How can I write the following to get past the join limitation?
index=aws eventName=TerminateInstances
| Rename "requestParameters.instancesSet.items{}.instanceId" AS vm_id
| join vm_id type=left max=0
[ search index=aws source="us-west-1:ec2_instances" sourcetype="aws:description" ]
| dedup vm_id
| table _time, action, vm_id, tags.Name, userName
Hi @sb01splunk,
join is a very slow command with the limit of 50,000 results in the subsearch, so I hint to see this approach using stats command:
index=aws (eventName=TerminateInstances OR (source="us-west-1:ec2_instances" sourcetype="aws:description"))
| eval status=if(eventName=TerminateInstances,"1","2"),
vm_id=coalesce(vm_id,"requestParameters.instancesSet.items{}.instanceId")
| stats
dc(status) AS dc_status
values(status) AS status
earliest(_time) AS _time
values(action) AS action
values(tags.Name) AS tags.Name
values(userNa) AS userNa
BY vm_id
| where dc_status=1 AND status="1"
| table _time action vm_id tags.Name userName
Ciao.
Giuseppe
Depending on how many events you have in the first search, you could try swapping them.
index=aws source="us-west-1:ec2_instances" sourcetype="aws:description"
| join vm_id type=left max=0
[ search index=aws eventName=TerminateInstances
| rename "requestParameters.instancesSet.items{}.instanceId" AS vm_id ]
| dedup vm_id
| table _time, action, vm_id, tags.Name, userName
Or, you could try using stats to do the join, something like this
index=aws (eventName=TerminateInstances OR source="us-west-1:ec2_instances" sourcetype="aws:description")

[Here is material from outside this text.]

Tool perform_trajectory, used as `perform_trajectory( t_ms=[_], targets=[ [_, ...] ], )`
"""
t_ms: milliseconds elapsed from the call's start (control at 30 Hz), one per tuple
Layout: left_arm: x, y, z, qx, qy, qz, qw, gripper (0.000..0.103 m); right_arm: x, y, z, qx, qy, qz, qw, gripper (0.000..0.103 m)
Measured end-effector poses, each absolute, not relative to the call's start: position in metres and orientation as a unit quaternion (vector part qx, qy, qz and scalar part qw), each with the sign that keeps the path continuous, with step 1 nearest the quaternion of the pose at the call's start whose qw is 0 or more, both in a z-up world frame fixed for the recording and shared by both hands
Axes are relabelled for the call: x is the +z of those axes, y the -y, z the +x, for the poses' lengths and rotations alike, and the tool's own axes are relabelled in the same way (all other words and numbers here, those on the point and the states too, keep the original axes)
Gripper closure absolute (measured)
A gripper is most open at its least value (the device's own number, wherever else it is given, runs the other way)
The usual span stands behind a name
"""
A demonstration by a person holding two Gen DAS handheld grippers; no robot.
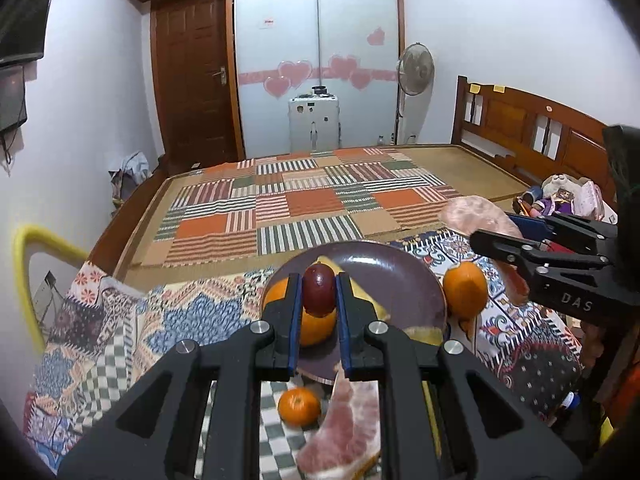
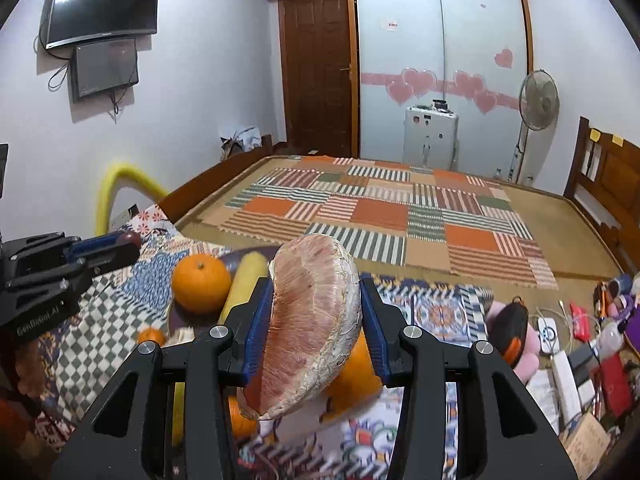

| rename "requestParameters.instancesSet.items{}.instanceId" AS vm_id
| eval _event_time=if(eventNaame="TerminateInstances", _time, null())
| stats values(_event_time) as _event_time, values(_event_time) as _event_time, values(action) as action, values('tags.Name') as tags.Name, values(userName) as userName by vm_id
| eval _time=coalesce(_event_time,_time)
Thanks for getting me in the right direction. The following seems to work
(index=aws sourcetype="aws:cloudtrail" eventName=TerminateInstances) OR (index=aws source="us-west-1:ec2_instances" sourcetype="aws:description")
| eval joiner=if(sourcetype="aws:cloudtrail", 'requestParameters.instancesSet.items{}.instanceId', vm_id)
| eval Time=if(eventName="TerminateInstances", _time, null())
| eval Time=strftime(Time, "%Y-%d-%m %H:%M:%S")
| stats values(*) as * by joiner
| where 'requestParameters.instancesSet.items{}.instanceId'=vm_id
| table Time, userName, action, vm_id, "tags.Name"
if I try something like this though it returns nothing
(index=aws sourcetype="aws:cloudtrail" eventName=TerminateInstances) OR (index=aws source="us-west-1:ec2_instances" sourcetype="aws:description")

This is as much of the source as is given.